Au sein de l’Initiative Espace Parents, des mères et des pères seront appelés à discuter de thèmes comme l’autonomie de leurs enfants, leur désir de prendre la parole à la maison et en société ainsi que le défi de la biculturalité.

La question des stratégies pour discipliner positivement les enfants sera aussi soulevée.

«On amène les parents à adopter des stratégies disciplinaires efficaces, explique Sarah Dufour. Il ne s’agit pas de dire qu’ils sont de bons ou de mauvais parents, mais de faire en sorte qu’ils soient bien accompagnés.»

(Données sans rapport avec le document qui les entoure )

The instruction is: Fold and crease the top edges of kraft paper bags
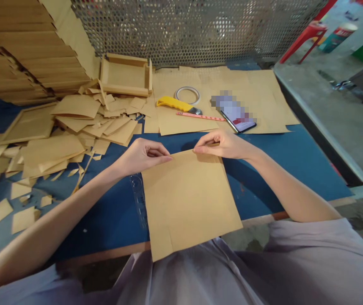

Chercheuse principale de l’Initiative Espace Parents, Sarah Dufour collabore avec deux chercheuses du Centre intégré universitaire de santé et de services sociaux du Centre-Sud-de-l’Île-de-Montréal: Chantal Lavergne, de l’Institut universitaire Jeunes en difficulté et professeure associée à l’École de travail social de l’UdeM; et Isabelle Laurin, du service Périnatalité et petite enfance de la Direction régionale de santé publique et professeure associée au Département de médecine sociale et préventive de l’UdeM.

Elles sont appuyées par une demi-douzaine d’étudiants et d’étudiantes en psychologie et en psychoéducation de l’UdeM et par leurs partenaires, l’organisme communautaire Accueil aux immigrants de l’est de Montréal et le Bureau d’intégration des nouveaux arrivants à Montréal de la Ville de Montréal.

Un programme en deux volets

Le projet de recherche de l’équipe a pour objectif d’évaluer la mise en œuvre et les retombées de l’Initiative Espace Parents, qui comprend deux volets: 1) un programme de neuf séances qui permettent à un petit groupe de parents de s’informer, d’échanger et de réfléchir ensemble; et 2) deux courtes séances permettant à des parents d’échanger et de s’informer sommairement sur des sujets précis en lien avec leur rôle de parents au Québec.

Ce travail d’évaluation sera effectué auprès d’un échantillon de 310 parents, qui sera comparé avec un groupe témoin, immédiatement à la fin de l’intervention, puis six mois après. Il permettra de produire des données plus claires sur la capacité de l’Initiative Espace Parents à promouvoir le rôle parental des immigrants et à prévenir la violence envers les enfants. Une «version 2» du programme ainsi produite sera aussi traduite en anglais.

Ultimement, le but de l’évaluation est aussi de mobiliser les connaissances issues de la recherche dans l’optique d’implanter l’Initiative Espace Parents dans d’autres collectivités du Québec et de soutenir la pérennisation de cette intervention adaptée sur le plan culturel.

«Je veux que les parents et les enfants au Québec aillent bien», déclare Sarah Dufour, qui habite le quartier multiethnique de Rosemont à Montréal et qui a commencé sa carrière de chercheuse en étudiant la surreprésentation des enfants noirs dans les signalements faits au Directeur de la protection de la jeunesse.

«Déjà, être parent, c’est difficile, alors j’ai beaucoup d’empathie pour ceux qui arrivent ici et ne savent pas trop où chercher de l’appui. Je crois profondément qu’il faut les soutenir plus tôt que plus tard. C’est essentiel», conclut la professeure.